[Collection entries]
────

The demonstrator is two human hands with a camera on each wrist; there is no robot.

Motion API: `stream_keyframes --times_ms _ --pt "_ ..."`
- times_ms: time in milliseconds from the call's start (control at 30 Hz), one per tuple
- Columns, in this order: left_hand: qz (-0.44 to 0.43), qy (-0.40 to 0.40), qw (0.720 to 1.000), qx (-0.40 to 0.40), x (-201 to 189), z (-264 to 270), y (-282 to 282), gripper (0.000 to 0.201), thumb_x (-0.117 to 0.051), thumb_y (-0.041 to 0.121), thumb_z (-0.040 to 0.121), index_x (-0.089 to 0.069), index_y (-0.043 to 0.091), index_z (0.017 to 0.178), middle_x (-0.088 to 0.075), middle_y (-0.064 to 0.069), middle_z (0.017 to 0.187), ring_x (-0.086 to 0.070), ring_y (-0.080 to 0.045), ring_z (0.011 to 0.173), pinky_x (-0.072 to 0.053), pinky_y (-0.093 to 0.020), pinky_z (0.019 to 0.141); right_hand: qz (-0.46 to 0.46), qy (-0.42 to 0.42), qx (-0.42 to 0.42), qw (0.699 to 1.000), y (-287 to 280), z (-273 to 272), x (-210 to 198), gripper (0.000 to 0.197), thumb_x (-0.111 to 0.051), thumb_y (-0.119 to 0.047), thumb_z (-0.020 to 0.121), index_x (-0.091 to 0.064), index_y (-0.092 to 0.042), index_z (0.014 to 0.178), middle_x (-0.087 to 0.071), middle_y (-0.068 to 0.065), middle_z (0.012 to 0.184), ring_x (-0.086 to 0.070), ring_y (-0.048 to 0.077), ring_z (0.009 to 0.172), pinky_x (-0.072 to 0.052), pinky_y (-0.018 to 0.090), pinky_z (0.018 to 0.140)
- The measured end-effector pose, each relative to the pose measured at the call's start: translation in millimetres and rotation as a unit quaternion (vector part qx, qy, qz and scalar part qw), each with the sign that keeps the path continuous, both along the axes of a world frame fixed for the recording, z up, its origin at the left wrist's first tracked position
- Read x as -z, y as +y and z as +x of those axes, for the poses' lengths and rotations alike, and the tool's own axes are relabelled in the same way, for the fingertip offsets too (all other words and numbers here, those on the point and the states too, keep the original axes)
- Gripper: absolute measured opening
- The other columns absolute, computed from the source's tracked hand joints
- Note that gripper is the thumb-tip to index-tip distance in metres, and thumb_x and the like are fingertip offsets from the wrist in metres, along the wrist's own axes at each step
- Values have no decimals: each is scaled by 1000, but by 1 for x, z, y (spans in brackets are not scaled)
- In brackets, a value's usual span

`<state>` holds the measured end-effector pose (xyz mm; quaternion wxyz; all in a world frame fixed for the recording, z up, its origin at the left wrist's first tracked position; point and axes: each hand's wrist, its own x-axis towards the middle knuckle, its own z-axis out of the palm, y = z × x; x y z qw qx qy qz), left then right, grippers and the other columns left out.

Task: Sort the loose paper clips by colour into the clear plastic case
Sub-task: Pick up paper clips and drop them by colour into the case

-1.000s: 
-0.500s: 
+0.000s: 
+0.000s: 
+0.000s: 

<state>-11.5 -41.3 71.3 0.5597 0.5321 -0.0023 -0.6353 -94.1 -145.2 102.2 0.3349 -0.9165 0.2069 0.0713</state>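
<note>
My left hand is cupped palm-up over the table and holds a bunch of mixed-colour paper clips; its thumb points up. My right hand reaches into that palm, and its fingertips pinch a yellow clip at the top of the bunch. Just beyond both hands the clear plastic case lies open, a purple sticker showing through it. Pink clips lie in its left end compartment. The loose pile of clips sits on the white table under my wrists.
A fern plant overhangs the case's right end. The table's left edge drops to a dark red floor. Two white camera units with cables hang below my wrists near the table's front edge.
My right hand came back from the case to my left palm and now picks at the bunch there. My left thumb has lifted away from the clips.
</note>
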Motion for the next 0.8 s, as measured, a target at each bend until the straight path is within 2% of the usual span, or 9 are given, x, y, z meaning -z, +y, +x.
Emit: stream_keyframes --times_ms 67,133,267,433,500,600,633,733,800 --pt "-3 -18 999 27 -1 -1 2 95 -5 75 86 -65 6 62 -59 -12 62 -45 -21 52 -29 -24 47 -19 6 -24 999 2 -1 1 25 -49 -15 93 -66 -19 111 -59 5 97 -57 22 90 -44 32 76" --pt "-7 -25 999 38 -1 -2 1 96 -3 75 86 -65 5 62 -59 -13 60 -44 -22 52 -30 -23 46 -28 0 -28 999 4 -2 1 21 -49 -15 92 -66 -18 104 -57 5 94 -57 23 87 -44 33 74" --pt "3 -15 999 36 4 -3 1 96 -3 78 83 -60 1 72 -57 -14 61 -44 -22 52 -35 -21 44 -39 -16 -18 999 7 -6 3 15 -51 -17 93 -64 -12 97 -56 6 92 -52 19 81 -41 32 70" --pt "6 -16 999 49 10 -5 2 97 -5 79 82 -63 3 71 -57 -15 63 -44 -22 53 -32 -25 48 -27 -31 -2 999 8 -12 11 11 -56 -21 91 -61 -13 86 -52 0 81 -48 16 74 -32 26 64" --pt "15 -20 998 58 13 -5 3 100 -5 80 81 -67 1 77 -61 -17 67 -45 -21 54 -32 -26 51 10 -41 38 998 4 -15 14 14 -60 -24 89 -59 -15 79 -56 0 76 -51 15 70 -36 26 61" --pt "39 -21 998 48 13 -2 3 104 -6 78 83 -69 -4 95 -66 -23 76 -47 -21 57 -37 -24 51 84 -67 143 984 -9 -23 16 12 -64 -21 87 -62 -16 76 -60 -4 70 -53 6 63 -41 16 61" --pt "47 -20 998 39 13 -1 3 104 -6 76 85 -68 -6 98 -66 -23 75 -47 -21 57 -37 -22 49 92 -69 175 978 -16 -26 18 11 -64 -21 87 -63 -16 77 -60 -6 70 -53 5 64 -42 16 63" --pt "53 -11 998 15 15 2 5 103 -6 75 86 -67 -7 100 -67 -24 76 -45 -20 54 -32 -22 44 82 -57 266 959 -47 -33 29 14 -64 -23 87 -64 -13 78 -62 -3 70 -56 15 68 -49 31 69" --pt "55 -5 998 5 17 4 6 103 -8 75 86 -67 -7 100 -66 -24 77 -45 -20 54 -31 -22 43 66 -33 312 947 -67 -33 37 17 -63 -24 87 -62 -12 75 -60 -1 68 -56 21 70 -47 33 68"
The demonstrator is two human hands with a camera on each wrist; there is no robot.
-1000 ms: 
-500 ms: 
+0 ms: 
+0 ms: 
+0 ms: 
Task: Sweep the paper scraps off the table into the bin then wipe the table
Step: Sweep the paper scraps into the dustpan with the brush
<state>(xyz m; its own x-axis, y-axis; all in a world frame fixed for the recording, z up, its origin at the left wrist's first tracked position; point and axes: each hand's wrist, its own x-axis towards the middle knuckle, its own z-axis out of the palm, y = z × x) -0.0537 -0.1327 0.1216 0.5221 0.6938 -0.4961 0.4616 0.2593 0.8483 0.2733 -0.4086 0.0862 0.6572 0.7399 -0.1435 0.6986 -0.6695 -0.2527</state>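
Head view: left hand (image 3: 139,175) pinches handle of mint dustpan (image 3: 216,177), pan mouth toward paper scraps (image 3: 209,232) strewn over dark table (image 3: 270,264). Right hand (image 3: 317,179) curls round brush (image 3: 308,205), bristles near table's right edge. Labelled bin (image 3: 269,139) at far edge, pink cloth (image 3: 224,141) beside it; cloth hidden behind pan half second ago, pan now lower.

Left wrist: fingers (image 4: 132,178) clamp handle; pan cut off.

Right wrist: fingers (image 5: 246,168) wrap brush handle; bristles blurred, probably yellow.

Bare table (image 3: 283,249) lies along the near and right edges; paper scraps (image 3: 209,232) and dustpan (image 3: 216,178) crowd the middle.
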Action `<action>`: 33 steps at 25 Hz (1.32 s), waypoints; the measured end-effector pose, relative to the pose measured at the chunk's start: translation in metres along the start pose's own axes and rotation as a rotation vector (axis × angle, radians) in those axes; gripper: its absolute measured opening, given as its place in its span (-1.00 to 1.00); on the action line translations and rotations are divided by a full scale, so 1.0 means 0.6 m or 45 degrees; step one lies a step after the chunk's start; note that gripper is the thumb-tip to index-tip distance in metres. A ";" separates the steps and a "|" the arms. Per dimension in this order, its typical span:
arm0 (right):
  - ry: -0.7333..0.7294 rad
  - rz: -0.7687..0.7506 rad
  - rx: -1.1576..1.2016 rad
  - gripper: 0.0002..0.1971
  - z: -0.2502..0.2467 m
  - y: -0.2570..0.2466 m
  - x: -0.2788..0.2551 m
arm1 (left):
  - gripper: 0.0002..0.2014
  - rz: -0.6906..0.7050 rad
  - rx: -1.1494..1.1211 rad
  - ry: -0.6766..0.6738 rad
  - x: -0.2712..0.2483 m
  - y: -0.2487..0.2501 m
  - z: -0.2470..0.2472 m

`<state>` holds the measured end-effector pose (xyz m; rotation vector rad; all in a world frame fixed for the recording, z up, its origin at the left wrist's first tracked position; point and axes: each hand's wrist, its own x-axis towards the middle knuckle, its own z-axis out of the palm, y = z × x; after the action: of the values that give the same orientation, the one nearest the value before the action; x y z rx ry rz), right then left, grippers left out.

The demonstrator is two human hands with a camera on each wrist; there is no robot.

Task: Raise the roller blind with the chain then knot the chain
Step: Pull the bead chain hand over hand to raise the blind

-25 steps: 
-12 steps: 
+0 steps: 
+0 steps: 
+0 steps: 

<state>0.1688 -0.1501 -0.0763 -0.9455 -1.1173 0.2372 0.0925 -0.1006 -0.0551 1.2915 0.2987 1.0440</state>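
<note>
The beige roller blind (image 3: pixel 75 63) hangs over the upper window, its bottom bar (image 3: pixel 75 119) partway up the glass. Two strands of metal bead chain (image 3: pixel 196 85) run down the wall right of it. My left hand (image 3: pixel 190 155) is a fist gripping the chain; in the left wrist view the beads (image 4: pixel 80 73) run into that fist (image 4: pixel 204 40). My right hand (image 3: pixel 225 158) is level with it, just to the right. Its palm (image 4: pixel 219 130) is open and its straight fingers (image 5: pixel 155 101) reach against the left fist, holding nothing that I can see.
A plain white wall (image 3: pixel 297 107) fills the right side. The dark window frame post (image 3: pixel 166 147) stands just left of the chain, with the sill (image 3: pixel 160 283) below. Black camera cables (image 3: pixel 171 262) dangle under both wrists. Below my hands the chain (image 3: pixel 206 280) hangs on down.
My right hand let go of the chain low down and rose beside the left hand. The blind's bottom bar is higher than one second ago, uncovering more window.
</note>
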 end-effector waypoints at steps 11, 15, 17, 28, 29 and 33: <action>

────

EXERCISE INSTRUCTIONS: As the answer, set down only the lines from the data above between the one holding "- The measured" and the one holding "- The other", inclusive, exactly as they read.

EXERCISE SOLUTION:
- The measured end-effector pose, each relative to the pose measured at the call's start: translation in millimetres and rotation as a unit quaternion (vector part qx, qy, qz and scalar part qw), each with the sign that keeps the path continuous, both along the axes of a world frame fixed for the recording, z up, its origin at the left wrist's first tracked position
- Read x as -z, y as +y and z as +x of those axes, for the poses' lengths and rotations alike, and the tool's own axes are relabelled in the same way, for the fingertip offsets too (all other words and numbers here, those on the point and the states too, keep the original axes)
- Gripper: absolute measured opening
- The other columns absolute, computed from the source's tracked hand joints

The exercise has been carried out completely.